Write Fast: Capsule Description
Observing Moments – Step 2
Next up, describe a moment you observed in nature.
Capsule descriptions distill a moment in time with vivid details and action. They are verbal snapshots that are two or three sentences long.
A few capsule examples by published writers appear below. For your own description, just remember — do it fast, putting it into your Process Notebook.
Suggested Time for Activity: 15 minutes
Suggested Length: 2 sentences or a paragraph
Describe the natural place you observed during Step 1. Pack in all the details you can, focusing on what you actually observed, not a memory of someplace else.
Q. Why do I have to base my description on what I observed?
This lesson emphasizes direct observation and paying attention. It’s true that first-person writers describe many things they imagine and remember — memoirs are all about memory — but developing good descriptive skills comes first.
For now, think of yourself as a nature reporter.
For now, think of yourself as a nature reporter, noting down everything you observe in real time.

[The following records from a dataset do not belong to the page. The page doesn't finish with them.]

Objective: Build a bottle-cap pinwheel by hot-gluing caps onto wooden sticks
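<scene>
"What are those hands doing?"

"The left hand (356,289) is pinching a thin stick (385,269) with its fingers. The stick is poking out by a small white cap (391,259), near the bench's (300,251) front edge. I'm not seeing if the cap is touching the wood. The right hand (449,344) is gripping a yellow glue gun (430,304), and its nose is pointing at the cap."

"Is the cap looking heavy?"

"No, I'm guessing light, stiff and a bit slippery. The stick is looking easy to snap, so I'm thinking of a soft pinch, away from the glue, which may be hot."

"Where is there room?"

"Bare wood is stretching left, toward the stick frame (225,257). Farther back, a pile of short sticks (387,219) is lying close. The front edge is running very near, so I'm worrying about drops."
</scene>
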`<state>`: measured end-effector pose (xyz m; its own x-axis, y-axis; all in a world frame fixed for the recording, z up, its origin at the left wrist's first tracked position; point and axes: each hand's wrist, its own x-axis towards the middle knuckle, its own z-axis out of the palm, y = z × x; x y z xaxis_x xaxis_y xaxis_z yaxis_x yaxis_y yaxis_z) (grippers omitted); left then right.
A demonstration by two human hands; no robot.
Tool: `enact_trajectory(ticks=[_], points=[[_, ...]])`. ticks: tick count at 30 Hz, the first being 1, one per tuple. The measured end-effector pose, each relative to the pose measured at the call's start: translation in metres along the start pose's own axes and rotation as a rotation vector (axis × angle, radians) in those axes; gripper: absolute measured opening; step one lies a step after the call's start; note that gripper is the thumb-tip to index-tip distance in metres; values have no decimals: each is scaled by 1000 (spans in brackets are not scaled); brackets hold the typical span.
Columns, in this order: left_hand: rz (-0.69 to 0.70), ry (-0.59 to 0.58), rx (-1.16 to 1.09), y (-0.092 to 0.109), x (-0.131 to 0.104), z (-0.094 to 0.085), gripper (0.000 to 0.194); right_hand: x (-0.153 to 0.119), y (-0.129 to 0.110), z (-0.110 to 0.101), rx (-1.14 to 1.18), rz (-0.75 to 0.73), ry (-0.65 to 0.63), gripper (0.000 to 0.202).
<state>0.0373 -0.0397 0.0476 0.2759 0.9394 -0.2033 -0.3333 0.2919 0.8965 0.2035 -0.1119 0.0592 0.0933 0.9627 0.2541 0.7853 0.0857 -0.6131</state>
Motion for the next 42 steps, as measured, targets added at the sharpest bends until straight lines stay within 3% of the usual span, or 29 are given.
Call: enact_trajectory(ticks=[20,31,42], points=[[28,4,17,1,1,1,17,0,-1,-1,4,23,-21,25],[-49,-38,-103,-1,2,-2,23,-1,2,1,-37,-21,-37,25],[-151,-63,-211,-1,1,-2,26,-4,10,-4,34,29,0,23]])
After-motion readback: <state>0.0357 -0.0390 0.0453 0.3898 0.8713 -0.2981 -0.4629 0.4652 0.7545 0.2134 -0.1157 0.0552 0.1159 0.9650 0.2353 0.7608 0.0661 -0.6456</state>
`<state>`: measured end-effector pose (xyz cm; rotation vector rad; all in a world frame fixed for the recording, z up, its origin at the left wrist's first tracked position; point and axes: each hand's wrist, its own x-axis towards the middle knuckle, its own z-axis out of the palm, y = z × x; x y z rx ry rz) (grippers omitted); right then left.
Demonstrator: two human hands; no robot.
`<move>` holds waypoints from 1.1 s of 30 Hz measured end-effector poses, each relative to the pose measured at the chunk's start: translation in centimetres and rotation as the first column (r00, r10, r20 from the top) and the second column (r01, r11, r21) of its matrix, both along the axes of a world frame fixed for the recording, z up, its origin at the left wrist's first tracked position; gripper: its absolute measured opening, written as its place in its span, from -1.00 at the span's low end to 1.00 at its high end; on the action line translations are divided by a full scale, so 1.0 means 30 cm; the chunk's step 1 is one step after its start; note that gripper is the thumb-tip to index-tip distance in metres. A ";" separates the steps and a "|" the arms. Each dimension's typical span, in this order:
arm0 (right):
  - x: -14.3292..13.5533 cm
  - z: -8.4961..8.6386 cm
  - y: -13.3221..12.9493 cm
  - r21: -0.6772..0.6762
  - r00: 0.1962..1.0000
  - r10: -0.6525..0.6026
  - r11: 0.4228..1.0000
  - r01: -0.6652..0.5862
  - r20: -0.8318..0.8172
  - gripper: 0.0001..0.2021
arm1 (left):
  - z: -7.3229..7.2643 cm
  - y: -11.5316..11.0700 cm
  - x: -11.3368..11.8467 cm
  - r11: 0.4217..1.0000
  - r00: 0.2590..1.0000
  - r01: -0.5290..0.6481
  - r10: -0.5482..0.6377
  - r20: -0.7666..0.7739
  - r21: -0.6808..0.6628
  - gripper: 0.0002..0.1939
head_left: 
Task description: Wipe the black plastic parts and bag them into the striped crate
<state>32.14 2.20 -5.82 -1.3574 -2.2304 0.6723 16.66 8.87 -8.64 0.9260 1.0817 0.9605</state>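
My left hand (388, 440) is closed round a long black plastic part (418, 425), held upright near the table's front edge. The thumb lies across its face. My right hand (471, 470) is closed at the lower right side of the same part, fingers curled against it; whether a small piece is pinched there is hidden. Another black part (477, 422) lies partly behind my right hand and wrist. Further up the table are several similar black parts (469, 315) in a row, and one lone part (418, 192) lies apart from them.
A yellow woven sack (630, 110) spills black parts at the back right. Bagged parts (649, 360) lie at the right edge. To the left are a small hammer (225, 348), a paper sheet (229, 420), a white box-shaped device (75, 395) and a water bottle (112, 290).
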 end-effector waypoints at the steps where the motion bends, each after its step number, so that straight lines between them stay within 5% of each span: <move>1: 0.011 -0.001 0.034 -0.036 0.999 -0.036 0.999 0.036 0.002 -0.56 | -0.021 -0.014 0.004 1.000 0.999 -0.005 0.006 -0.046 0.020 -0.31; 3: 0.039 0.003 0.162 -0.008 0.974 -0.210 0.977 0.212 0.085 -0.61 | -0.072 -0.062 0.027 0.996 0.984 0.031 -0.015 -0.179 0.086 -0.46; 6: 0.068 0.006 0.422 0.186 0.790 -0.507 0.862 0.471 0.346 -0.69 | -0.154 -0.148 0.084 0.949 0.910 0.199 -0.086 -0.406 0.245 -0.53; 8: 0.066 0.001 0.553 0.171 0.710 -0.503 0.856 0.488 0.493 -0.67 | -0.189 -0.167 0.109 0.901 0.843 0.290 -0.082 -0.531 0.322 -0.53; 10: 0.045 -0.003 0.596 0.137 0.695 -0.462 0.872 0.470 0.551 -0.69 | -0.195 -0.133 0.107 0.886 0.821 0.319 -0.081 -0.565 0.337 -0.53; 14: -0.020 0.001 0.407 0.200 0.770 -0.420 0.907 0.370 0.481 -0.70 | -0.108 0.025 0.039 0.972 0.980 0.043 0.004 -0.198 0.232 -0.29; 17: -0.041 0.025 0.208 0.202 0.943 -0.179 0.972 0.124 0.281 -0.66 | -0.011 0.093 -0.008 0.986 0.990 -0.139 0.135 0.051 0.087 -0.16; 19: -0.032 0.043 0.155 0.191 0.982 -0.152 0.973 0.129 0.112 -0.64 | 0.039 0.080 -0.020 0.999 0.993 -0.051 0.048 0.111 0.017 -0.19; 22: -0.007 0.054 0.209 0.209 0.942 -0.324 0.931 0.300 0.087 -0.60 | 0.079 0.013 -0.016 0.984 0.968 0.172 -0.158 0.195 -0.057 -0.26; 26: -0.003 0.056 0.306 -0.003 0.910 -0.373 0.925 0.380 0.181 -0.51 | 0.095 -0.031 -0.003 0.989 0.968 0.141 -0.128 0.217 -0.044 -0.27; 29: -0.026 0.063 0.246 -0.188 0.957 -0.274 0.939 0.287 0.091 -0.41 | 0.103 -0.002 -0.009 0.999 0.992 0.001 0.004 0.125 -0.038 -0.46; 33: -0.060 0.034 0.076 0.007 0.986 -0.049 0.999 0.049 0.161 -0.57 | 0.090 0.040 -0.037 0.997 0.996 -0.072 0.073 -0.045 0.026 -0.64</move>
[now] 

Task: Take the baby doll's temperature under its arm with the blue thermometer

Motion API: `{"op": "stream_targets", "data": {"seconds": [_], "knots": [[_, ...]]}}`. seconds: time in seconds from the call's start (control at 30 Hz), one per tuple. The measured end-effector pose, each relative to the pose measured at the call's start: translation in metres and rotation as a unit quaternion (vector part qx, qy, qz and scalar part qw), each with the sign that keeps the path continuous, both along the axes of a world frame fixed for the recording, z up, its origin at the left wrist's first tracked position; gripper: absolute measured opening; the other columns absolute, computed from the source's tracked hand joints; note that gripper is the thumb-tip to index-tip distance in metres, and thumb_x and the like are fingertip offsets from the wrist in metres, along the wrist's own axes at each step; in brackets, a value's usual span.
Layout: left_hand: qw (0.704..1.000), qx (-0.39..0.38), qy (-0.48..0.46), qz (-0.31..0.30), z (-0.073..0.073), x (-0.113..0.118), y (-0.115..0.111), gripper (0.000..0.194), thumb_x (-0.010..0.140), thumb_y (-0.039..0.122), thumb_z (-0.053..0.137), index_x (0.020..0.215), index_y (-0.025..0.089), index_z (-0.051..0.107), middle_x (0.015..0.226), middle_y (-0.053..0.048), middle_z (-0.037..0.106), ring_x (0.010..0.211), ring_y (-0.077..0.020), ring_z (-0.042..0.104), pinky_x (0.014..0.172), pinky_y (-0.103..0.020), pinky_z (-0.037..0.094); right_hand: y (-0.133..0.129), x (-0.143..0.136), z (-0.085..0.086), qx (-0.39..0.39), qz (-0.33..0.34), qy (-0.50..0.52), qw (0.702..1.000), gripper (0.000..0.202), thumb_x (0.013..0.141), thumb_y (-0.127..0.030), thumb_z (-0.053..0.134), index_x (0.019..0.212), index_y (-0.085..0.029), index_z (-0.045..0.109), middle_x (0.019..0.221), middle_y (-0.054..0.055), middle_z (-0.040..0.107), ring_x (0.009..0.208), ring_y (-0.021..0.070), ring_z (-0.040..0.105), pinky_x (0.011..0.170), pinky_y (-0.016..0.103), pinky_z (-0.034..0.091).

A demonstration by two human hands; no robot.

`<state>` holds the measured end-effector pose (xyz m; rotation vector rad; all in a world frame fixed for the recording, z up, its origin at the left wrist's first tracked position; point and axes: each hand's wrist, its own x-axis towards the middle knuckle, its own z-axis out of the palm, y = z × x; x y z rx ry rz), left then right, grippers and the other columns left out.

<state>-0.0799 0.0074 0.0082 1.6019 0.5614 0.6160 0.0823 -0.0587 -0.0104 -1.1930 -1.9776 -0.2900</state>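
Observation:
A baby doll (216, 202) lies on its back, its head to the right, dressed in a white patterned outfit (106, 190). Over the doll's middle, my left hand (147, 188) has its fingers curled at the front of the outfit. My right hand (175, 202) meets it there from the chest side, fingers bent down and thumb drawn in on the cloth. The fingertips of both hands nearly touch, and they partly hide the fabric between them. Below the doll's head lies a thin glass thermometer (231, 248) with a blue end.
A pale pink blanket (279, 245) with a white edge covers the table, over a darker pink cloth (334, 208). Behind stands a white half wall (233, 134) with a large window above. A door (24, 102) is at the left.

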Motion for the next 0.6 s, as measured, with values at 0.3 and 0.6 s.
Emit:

Let outer reality spark your inner landscape. Connecting inner and outer worlds often surprises me and informs my own writing.
There’s a practical point to direct observation, too: when it comes to evoking the past accurately and honestly, jotting down what you observe at the time in a journal or Process Notebook will give you a record to draw from in later writing.
Q. Do I need to include “I” in my capsule?
No, but I encourage you to do so. In this activity, what matters is specific details you observe in nature. You can establish yourself as the watcher: I watched the ant carry the graham-cracker crumb. You can also just say what the ant did.
The first-person voice provides context for what’s observed.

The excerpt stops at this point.